**Exercise:**
Report back each line of the data that contains the word "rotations".
Source information START
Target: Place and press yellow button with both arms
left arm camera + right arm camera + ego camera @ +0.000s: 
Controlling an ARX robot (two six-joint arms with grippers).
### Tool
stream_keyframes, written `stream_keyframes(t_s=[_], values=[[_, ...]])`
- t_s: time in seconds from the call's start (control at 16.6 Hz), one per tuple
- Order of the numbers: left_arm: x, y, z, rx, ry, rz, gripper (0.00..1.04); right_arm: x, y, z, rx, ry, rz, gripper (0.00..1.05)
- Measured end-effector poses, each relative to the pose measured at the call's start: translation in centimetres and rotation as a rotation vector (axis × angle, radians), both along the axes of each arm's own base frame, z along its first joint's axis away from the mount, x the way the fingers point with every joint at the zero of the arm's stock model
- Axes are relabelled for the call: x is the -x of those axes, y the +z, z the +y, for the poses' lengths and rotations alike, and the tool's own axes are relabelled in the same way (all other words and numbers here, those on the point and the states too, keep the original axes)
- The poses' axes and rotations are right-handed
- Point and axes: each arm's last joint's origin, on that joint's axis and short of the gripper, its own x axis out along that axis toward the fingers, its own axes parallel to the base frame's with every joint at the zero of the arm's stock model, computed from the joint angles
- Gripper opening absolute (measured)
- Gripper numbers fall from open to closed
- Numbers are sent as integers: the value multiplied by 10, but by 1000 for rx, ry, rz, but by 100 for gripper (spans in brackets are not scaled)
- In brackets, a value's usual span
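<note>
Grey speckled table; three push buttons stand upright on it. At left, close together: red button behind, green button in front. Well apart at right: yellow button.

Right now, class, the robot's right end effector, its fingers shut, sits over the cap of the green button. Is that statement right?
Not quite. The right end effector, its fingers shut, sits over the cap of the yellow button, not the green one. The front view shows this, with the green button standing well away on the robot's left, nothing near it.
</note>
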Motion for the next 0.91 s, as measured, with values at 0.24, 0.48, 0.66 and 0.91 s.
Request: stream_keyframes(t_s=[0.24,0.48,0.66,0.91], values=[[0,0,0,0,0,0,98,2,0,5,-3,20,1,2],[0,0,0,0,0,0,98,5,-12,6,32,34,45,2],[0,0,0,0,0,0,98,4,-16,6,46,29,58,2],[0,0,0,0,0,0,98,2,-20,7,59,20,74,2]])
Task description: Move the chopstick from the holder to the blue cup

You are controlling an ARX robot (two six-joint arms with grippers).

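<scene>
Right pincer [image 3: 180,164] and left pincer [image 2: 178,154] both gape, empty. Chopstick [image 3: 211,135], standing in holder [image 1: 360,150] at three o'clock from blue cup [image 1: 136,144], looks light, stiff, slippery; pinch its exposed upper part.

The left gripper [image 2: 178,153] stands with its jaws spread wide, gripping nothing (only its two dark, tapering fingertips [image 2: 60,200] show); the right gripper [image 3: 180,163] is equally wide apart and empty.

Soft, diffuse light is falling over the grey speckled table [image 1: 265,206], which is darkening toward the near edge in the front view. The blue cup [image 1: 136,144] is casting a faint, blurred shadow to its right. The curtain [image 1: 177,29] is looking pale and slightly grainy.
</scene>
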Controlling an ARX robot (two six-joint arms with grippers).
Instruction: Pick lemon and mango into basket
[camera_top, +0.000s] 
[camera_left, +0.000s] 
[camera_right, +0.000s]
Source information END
**Written answer:**
- Axes are relabelled for the call: x is the -x of those axes, y the +z, z the +y, for the poses' lengths and rotations alike, and the tool's own axes are relabelled in the same way (all other words and numbers here, those on the point and the states too, keep the original axes)
- The poses' axes and rotations are right-handed

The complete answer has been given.